How to complete this task — From the very first line of the data to the line containing "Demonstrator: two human", retype everything exactly, leaving the pictures behind.

Collected material —
■ ■ ■ ■ ■
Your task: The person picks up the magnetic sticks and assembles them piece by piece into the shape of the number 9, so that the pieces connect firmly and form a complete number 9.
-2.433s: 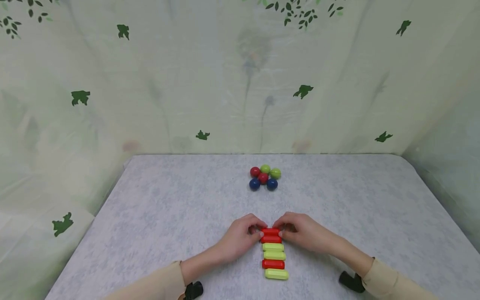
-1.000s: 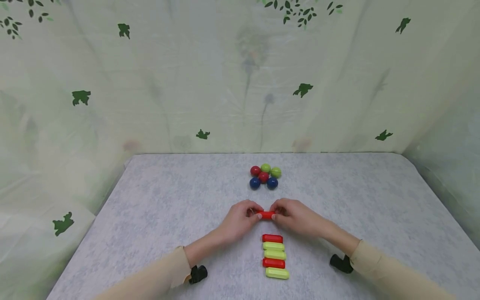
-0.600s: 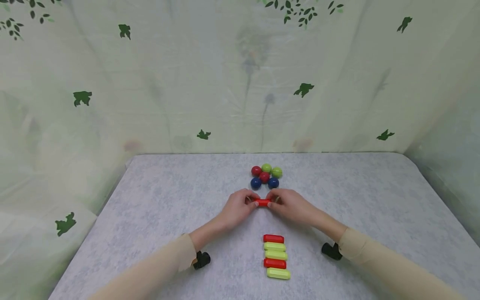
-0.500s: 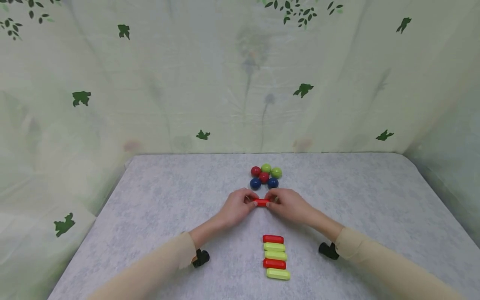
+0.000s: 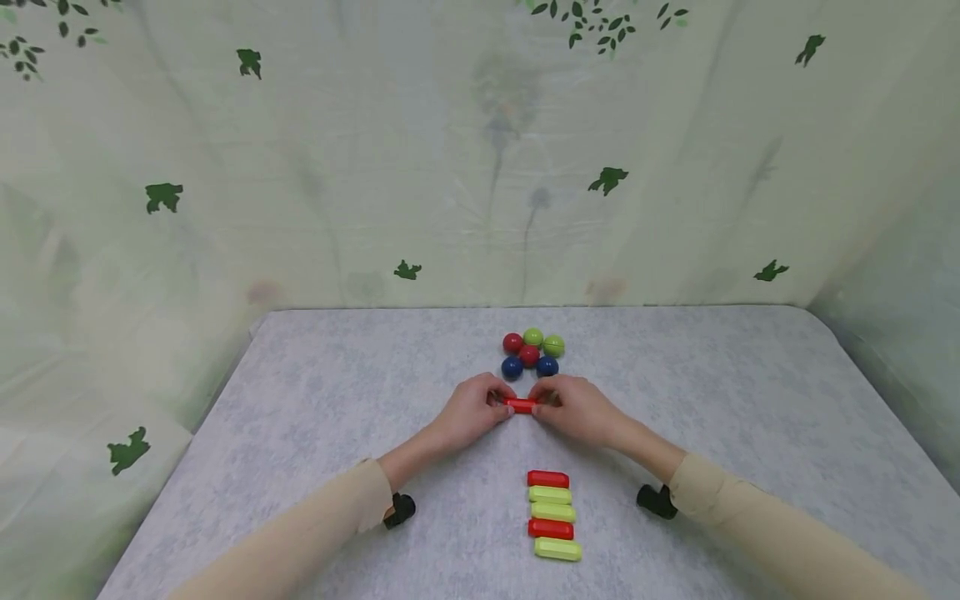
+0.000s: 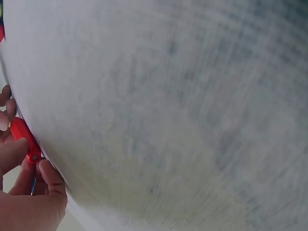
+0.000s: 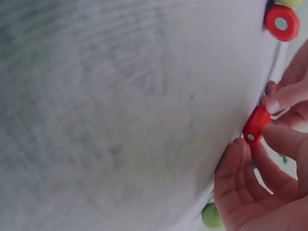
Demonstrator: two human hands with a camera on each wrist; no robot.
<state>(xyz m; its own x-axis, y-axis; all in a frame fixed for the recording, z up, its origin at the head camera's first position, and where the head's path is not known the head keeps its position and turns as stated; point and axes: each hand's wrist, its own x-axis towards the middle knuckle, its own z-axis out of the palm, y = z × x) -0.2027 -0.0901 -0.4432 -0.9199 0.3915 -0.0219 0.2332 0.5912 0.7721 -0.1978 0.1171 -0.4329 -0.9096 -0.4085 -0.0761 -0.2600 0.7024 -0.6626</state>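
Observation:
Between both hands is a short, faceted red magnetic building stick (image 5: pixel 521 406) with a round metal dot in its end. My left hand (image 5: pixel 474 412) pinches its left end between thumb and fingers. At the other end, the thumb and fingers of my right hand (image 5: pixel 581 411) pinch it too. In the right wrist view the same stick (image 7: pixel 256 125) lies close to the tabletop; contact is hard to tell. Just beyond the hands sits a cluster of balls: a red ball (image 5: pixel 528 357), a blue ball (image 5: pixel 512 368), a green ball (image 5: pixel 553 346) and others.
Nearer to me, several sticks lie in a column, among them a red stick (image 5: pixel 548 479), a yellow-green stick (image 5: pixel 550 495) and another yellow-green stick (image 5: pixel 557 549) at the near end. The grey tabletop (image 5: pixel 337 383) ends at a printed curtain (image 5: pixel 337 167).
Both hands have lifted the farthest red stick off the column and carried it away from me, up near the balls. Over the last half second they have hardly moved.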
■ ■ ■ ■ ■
Solved exercise —
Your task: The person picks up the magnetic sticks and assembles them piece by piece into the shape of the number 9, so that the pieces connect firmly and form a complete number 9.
-2.433s: 
-1.000s: 
-0.600s: 
-0.500s: 
+0.000s: 
+0.000s: 
+0.000s: 
Demonstrator: two human hands with a camera on each wrist; no robot.

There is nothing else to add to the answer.